Leaving the pictures aside, return all of the data below exactly.

◆ ◆ ◆ ◆

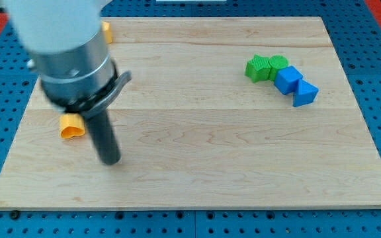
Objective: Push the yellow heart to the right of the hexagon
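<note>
Camera view: your rod tip (110, 160), no jaws, sits right of yellow heart (71, 126), wrong side for pushing toward far-right green hexagon (257, 68).

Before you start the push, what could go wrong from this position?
1. My tip stands just right of the yellow heart; a push from here would drive it the wrong way, so I must go around it first.
2. The heart lies near the board's left edge; a careless nudge could slide it off.
3. The green blocks touch the blue blocks; a long push could disturb the cluster. I cannot tell which block is the hexagon.
</note>
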Robot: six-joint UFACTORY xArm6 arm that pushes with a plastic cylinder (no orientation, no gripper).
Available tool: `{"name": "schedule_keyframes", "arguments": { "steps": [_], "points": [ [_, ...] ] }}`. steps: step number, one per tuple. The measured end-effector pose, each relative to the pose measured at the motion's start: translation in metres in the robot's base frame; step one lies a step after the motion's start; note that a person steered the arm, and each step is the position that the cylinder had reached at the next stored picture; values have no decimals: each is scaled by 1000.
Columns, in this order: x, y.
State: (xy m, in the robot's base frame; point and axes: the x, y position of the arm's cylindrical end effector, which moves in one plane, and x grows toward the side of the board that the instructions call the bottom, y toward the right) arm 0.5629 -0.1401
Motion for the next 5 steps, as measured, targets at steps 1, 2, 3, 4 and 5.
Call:
{"name": "schedule_keyframes", "arguments": {
  "steps": [1, 2, 3, 4, 5],
  "points": [
    [36, -28],
    [27, -66],
    [-35, -81],
    [-76, -67],
    [-125, -67]
  ]
}}
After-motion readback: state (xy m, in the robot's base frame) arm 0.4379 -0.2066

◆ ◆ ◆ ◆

→ **PROBLEM SOLUTION**
Objective: Push the yellow heart to the right of the hexagon
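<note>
Camera view: your rod tip (110, 160), no jaws, sits right of yellow heart (71, 126), wrong side for pushing toward far-right green hexagon (257, 68).

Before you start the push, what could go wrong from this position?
1. My tip stands just right of the yellow heart; a push from here would drive it the wrong way, so I must go around it first.
2. The heart lies near the board's left edge; a careless nudge could slide it off.
3. The green blocks touch the blue blocks; a long push could disturb the cluster. I cannot tell which block is the hexagon.
</note>
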Robot: six-joint UFACTORY xArm6 arm that pushes with a plastic cylinder (no orientation, no gripper).
Available tool: `{"name": "schedule_keyframes", "arguments": { "steps": [_], "points": [ [_, ...] ] }}`. steps: step number, one per tuple. The measured end-effector pose, each relative to the pose measured at the motion's start: translation in metres in the robot's base frame; step one lies a step after the motion's start; note that a person steered the arm, and each step is the position that the cylinder had reached at the next stored picture; values have no decimals: each is scaled by 1000.
Columns, in this order: x, y.
State: (xy m, in the robot's base frame; point and axes: the x, y position of the arm's cylindrical end effector, which moves in one plane, and x grows toward the side of the board that the instructions call the bottom, y toward the right) arm 0.5629 -0.1401
Motion for the next 5 steps, as measured, targets at steps 1, 2, 3, 4 and 5.
Call:
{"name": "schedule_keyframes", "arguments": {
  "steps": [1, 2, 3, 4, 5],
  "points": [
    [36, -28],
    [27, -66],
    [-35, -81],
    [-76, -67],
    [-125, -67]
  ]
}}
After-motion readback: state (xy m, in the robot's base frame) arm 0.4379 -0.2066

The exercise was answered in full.